High-profile hacks are, sadly, the new normal. The list is endless: there were the security breaches at Target and Home Depot, the leaked emails at Sony and the most recent cyber attack on the federal government, just to name a few.
But hope is not yet lost. Shlomo Touboul, CEO of Illusive Networks, says his company could have stopped these attacks if his company’s software had been used at the time.
That’s a bold statement for a company that’s less than two years old, but the Tel Aviv-based startup has some street cred. For starters, the company’s founder, Ofer Israeli, was a member of Israel’s elite 8200 Unit, the Israeli equivalent of the CIA. He used his training when creating the software, so it’s much harder to crack. Moreover, Illusive Networks raised $5 million in Series A funding from cybersecurity think tank Team 8, which is a partner with Innovation Endeavors, the VC firm founded by Google Chairman Eric Schmidt.
“Illusive Networks is a perfect example of the kind of ‘out of the box’ thinking necessary to challenge the growing threat of targeted attacks,” Schmidt said in a press release.
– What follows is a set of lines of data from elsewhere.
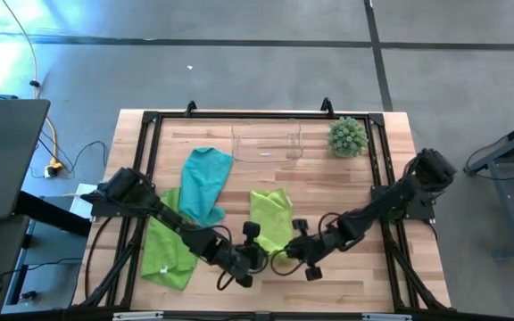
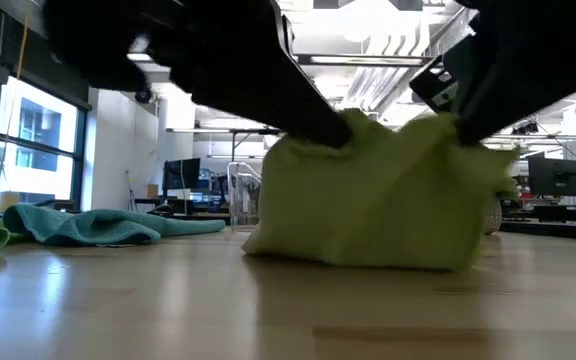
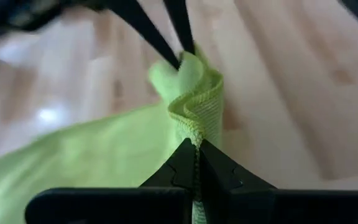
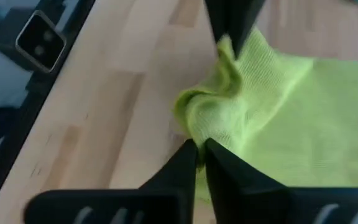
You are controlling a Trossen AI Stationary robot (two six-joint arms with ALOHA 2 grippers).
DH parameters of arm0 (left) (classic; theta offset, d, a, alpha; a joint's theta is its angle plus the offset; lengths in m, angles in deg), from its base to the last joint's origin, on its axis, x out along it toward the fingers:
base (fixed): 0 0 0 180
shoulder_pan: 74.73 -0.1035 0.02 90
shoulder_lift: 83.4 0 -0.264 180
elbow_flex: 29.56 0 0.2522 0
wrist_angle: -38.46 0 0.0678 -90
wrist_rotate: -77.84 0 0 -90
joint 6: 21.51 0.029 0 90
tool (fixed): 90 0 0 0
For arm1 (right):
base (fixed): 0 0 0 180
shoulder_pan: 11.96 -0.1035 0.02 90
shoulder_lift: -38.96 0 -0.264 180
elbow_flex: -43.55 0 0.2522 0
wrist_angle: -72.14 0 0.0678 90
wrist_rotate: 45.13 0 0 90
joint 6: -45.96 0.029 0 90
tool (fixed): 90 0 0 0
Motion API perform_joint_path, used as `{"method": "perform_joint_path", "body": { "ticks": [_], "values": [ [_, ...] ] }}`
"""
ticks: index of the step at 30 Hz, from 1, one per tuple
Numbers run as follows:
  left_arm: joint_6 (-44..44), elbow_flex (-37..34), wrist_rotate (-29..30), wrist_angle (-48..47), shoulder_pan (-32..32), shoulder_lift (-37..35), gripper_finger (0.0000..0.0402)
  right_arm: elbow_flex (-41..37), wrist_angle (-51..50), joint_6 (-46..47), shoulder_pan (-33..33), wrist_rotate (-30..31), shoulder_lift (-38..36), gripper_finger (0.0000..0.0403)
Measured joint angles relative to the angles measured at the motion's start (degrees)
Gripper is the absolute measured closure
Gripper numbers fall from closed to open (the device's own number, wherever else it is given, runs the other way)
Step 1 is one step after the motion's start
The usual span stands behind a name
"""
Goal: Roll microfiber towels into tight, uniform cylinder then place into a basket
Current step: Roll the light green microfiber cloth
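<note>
A lime green microfiber towel [image 1: 272,217] lies near the table's front middle. Both grippers are shut on its near edge: my left gripper [image 1: 259,259] at one end, my right gripper [image 1: 281,259] at the other. In the low view this towel [image 2: 368,205] hangs bunched between the two grips, and its lower part rests on the table. A second lime green towel [image 1: 168,251] lies crumpled under my left arm. A teal towel [image 1: 205,183] lies spread behind it. The clear basket [image 1: 268,143] stands at the far edge. My left gripper pinches the towel's hemmed edge [image 3: 196,127] between its two fingers and slants down from the table's left. The edge puckers into folds just beyond the fingertips. That end is raised, and cloth below it reaches the table. My right gripper pinches a bunched fold at the towel's edge [image 4: 199,121] between its two fingers and slants down from the table's right. Whether it holds one layer or several does not show. That end is held up [image 2: 448,125], and the lower cloth lies on the table.
A round spiky green plant ball [image 1: 348,136] sits at the far right, beside the basket. A black frame [image 1: 150,120] borders the wooden tabletop. Bare wood lies to the right of the held towel and between it and the basket.
</note>
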Motion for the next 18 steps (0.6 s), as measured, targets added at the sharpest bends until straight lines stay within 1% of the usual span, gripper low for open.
{"method": "perform_joint_path", "body": {
  "ticks": [2, 5, 7, 9, 11, 15, 16, 18],
  "values": [
    [-2.77, -0.09, -2.3, 0.03, 0.45, 0.05, 0.0398, 1.05, 0.51, 0.0, -0.57, -1.04, 0.94, 0.034],
    [-8.21, 0.09, -8.19, 1.2, 0.66, 0.02, 0.0398, 2.07, -0.28, 0.0, -1.23, -1.12, 0.86, 0.0309],
    [-11.46, -0.02, -11.96, 1.62, 0.64, 0.02, 0.0397, 2.85, -2.51, 0.0, -1.54, -1.12, 0.19, 0.0295],
    [-14.15, 0.02, -12.66, 1.52, 0.79, 0.0, 0.039, 3.73, -4.89, -0.02, -1.54, -0.6, -0.05, 0.0288],
    [-15.42, 0.02, -12.65, 0.99, 1.04, 0.0, 0.0376, 3.97, -7.72, -0.76, -1.44, 2.27, -0.04, 0.0286],
    [-16.62, 0.02, -13.42, -0.09, 1.57, 0.0, 0.0339, 3.25, -8.06, -1.64, -0.46, 12.22, 0.55, 0.0286],
    [-17.26, 0.02, -13.6, -0.2, 1.78, 0.0, 0.0328, 2.91, -7.84, -1.53, 0.22, 13.89, 0.78, 0.0286],
    [-17.49, 0.02, -13.64, -0.19, 2.19, 0.0, 0.0308, 2.87, -7.34, -0.77, 1.74, 15.04, 1.65, 0.0286]
  ]
}}
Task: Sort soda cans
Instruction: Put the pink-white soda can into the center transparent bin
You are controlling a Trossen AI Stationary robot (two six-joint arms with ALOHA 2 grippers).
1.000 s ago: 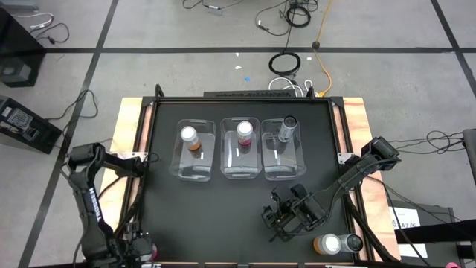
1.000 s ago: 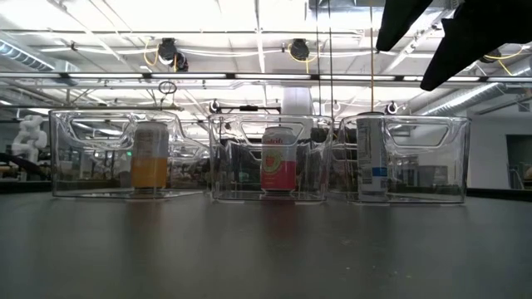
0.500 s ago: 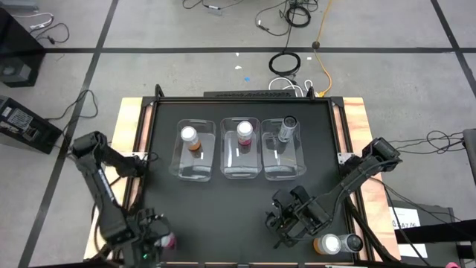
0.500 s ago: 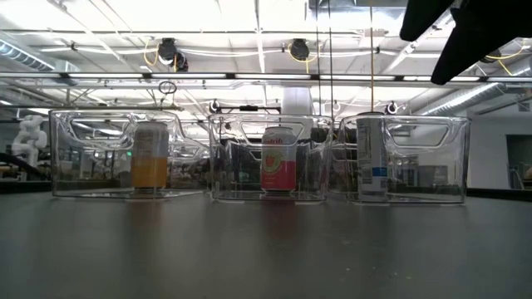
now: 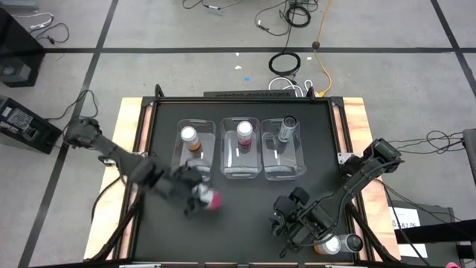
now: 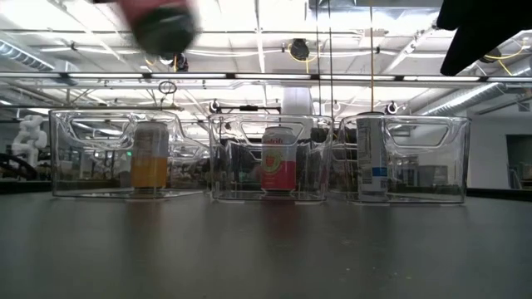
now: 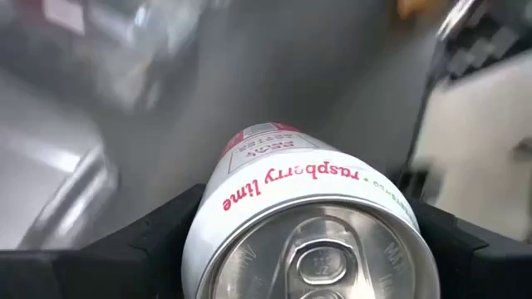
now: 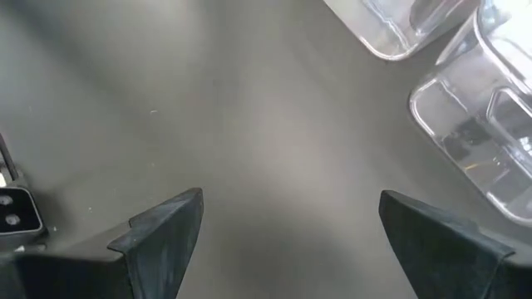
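Now left gripper (image 7: 303, 249) fingers clamp pink can (image 7: 307, 228) betw. them; right gripper (image 8: 287, 241) fingers wide apart, nothing betw.

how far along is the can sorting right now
Done: one can stands in each clear plastic bin, orange, pink and dark grey. In hand: the left gripper carries a pink raspberry-lime can above the table. Left: an orange can and a dark one by the open right gripper.
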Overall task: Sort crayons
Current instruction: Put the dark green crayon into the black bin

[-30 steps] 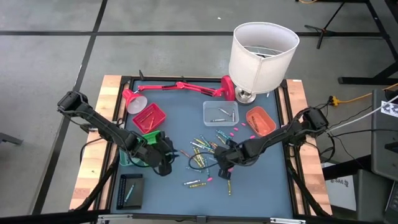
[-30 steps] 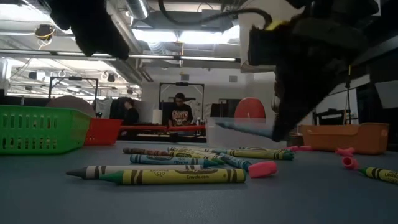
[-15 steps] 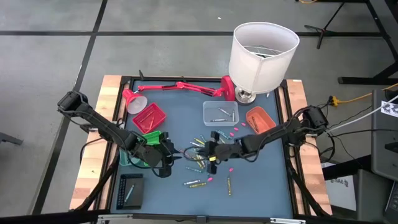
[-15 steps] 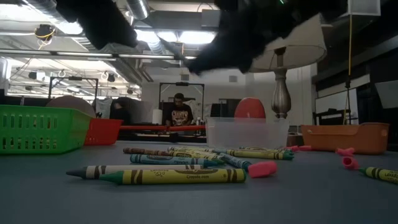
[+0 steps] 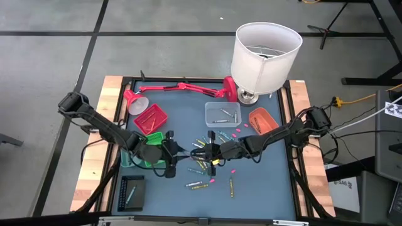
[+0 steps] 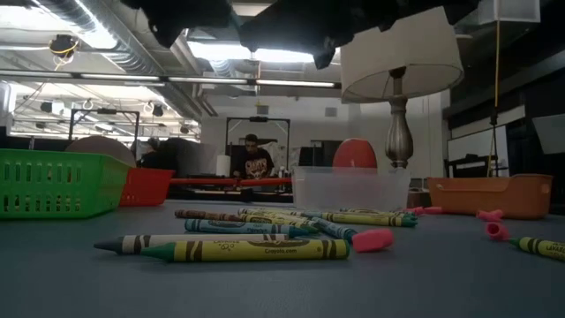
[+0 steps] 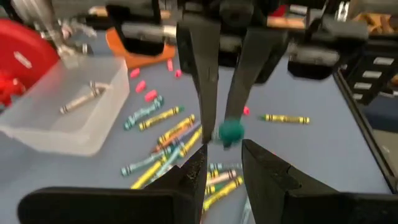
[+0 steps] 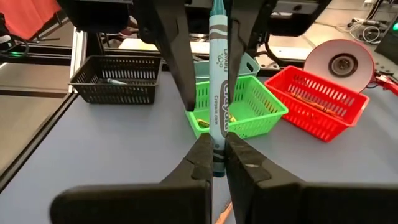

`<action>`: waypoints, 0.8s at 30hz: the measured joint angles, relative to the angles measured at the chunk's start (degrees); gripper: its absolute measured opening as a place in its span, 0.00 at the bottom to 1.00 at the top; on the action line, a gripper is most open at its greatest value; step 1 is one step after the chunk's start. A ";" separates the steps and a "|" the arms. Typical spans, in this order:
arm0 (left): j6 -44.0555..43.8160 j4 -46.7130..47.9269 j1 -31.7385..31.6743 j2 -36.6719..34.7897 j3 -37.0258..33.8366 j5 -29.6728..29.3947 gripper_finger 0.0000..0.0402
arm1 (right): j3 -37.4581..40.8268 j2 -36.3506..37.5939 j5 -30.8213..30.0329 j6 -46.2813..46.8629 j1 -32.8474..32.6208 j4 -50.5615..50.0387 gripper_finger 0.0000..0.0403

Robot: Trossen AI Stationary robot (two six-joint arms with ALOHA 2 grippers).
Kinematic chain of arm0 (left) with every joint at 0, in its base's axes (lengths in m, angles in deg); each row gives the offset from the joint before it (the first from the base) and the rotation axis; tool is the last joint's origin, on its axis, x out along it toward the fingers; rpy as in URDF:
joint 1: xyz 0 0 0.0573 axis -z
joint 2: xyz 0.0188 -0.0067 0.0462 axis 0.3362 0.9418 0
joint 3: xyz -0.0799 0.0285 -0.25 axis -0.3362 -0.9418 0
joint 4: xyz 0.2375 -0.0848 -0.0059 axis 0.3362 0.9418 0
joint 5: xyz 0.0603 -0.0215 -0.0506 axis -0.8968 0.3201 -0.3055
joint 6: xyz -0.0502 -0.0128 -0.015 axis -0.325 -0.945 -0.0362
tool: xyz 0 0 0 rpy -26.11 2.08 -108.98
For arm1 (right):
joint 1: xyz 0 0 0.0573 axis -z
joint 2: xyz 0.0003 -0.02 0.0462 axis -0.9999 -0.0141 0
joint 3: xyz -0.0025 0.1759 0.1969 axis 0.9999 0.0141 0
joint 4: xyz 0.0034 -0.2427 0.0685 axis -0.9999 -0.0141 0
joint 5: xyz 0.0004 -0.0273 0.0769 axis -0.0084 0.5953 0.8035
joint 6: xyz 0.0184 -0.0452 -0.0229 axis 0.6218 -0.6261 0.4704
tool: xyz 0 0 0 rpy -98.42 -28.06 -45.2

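My right gripper is shut on a blue-green crayon above the middle of the table. The crayon points at my left gripper, which faces it. My left gripper is open. Its fingers stand on either side of the crayon's free end; I cannot tell whether they touch it. Many loose crayons lie flat on the blue mat, and some show in the low view. My right gripper pinches the crayon near its rear end between its two fingers. The fingers come about level from the table's right. The crayon sticks out forward past the fingertips, in line with the fingers. It is lifted clear of the table.
A green basket and a red tray stand at the left, a clear tray and an orange tray farther back, and a black tray at the near left. A white lamp and a red desk lamp stand at the far edge. Pink bits lie scattered.
My right gripper has risen from just above the mat and gone toward the table's left with the crayon, up to my left gripper. My left gripper has shifted a little toward the right, and its fingers now stand around the crayon's free end.
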 joint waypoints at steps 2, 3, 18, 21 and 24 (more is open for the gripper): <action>1.29 -1.59 -0.38 0.00 0.00 0.03 0.21 | 0.00 0.01 0.00 -0.06 0.00 -0.14 0.05; 1.77 -2.19 -0.51 0.00 0.00 0.03 0.21 | -0.01 0.01 0.00 -0.07 0.01 -0.20 0.05; 2.88 -3.05 -0.77 0.00 0.00 0.07 0.04 | -0.01 0.01 0.09 -0.12 -0.03 -0.14 0.05; 2.88 -3.01 -0.77 0.00 0.00 0.03 0.02 | -0.01 0.03 0.24 -0.07 -0.03 -0.25 0.05; 2.88 -3.01 -0.77 0.00 0.00 0.05 0.03 | -0.01 0.06 0.24 -0.03 -0.03 -0.27 0.05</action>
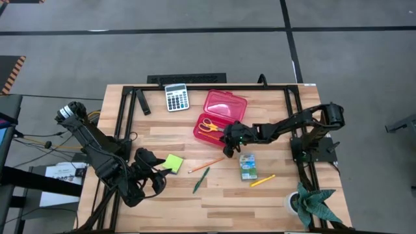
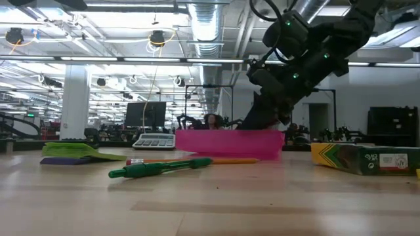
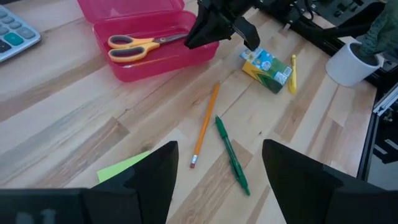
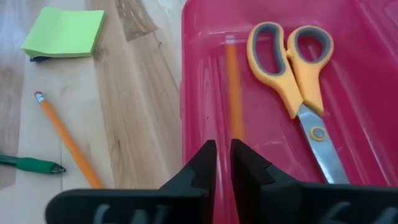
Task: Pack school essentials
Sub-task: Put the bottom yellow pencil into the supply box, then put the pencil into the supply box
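Note:
The red translucent case lies open on the table with the yellow-handled scissors and an orange pencil inside. My right gripper hovers over the case's near end, its fingers a narrow gap apart, touching nothing. A second orange pencil, the dark green pen, the green-blue carton and a yellow pencil lie flat on the wood. My left gripper is wide open above the table beside the lime-green sticky-note pad.
The grey-white calculator lies near the far edge, left of the case. A plant in a white pot stands at the near right corner. Black frame rails run along the sides. Bare wood stretches along the near edge.

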Robot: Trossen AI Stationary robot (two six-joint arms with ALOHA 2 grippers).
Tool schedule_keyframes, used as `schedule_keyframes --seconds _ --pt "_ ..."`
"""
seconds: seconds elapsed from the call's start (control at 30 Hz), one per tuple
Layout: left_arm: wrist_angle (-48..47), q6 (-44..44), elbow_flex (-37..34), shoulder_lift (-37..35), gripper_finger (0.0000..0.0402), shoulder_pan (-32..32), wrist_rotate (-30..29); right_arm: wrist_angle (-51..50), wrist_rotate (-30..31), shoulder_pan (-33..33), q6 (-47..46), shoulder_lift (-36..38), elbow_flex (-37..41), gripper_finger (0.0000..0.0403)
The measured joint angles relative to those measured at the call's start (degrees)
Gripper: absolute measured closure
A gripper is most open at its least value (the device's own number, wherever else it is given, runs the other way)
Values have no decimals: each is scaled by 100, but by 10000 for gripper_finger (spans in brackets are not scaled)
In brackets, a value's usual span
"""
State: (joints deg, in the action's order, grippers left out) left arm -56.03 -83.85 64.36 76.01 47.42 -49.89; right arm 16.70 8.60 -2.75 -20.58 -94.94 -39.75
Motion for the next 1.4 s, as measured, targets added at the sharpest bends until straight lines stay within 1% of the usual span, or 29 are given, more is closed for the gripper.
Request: schedule_keyframes --seconds 0.17,0.3,0.37,0.43,0.53,0.63,0.7,0.83,0.93,1.0,1.13,1.3,1.4 --pt "-2 0 0 0 173 0 0 -36 -305 -41 -57 36 -4 346" --pt "-1 2 0 0 173 0 78 -64 -894 -122 -10 551 -182 346" --pt "2 7 0 0 173 2 117 -115 -991 -75 -11 869 -323 346" --pt "-7 11 0 0 173 2 123 -161 -997 61 50 1122 -449 345" --pt "-4 52 0 0 173 0 126 -253 -1029 358 457 1381 -606 340" --pt "-5 59 0 0 173 1 126 -624 -1094 721 1111 1439 -694 316" --pt "-6 59 0 0 173 2 131 -750 -1136 967 1337 1408 -702 292" --pt "-4 57 0 0 173 0 145 -822 -1192 1318 1348 1102 -717 230" --pt "-2 55 0 0 173 0 142 -828 -1189 1365 1254 780 -708 185" --pt "-4 18 0 0 173 0 137 -785 -1192 1362 1305 524 -708 165" --pt "-4 -5 0 0 173 2 136 -703 -1189 1333 1803 15 -709 157" --pt "-23 -82 0 0 173 -49 145 -518 -1196 1156 2098 -622 -702 172" --pt "-33 -121 0 0 173 -75 149 -230 -1208 994 2116 -927 -702 180"
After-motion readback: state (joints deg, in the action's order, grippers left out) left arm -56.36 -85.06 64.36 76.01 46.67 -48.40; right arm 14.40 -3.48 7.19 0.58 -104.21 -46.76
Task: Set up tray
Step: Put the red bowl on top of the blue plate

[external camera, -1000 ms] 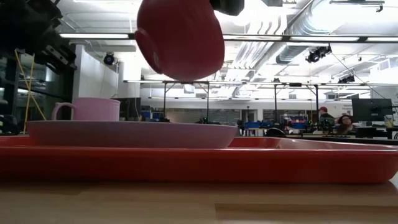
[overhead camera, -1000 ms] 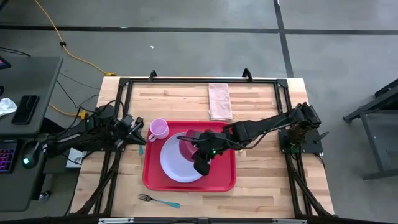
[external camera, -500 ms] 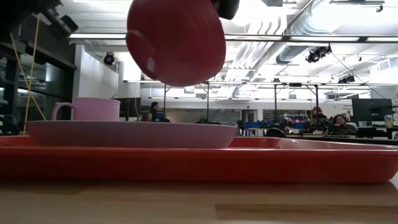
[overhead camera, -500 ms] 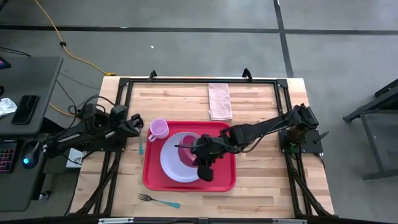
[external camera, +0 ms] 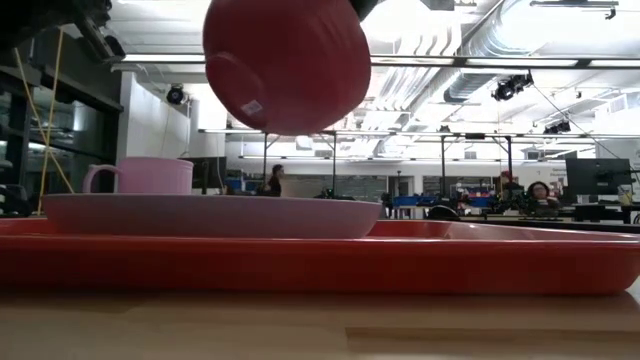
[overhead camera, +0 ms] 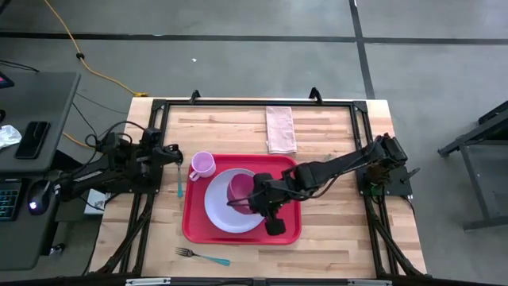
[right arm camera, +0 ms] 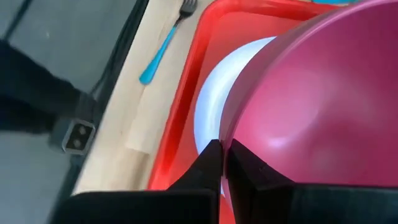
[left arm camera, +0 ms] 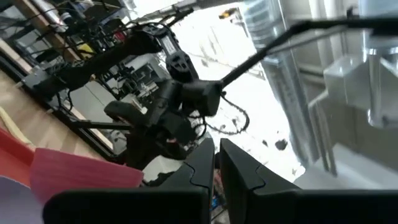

The out-of-the-box thinking Schmidt mentioned refers to how the system works. “The founders sat together with people from the 8200 Unit and they said, ‘Everyone’s focusing on the malware, but instead of focusing on that, step backward one step and look at the people who create the malware,’” Touboul says. “The attacker has a weakness, like every human being. We thought about the attack from their point of view — how they think, behave and act. We have a very good understanding of how they act so we know how to deceive them in their own territory.”
To do this, the company puts false information where the hackers are looking, side-by-side with the real data. If the attacker picks up the fake data, internal alarm bells are triggered. This is a different approach than what is now commonly used, where non security is activated when a non-user enter a system. The problem with that approach, Touboul says, is that hackers know this and therefore make themselves look like a normal user to anyone who might be monitoring activity. “What they never had was someone to put deceptions on the way they act and behave,” he explains.
For any major hacking job, the hacker must take many small steps, using the information gained in one step to help make the next one. If the information is faulty during any maneuver, it thwarts the attack. The attack on Sony Pictures, for example, took months to orchestrate and involved thousands of steps, according to Touboul. “I’m strongly positive about our security,” he says. “We know for sure that we could deceive them at any point in their moves.”
American companies are betting on it. So far, Illusive Networks says it has somewhere between 20,000 to 50,000 users. While Touboul won’t name specific clients — for security purposes, of course — he admits that they from such sectors as financial institutions, Fortune 500 companies, legal firms, insurance companies and health-care companies. “Currently, there are more requests to install the product and we’re short on manpower,” Touboul says. The next step, then, is expanding the sales and engineering teams.
As technology has improved, so have the criminals that exploit it. This new approach is testing the idea that the best defense is a good offense. “To catch the sophisticated hacker, you have to play on their field.”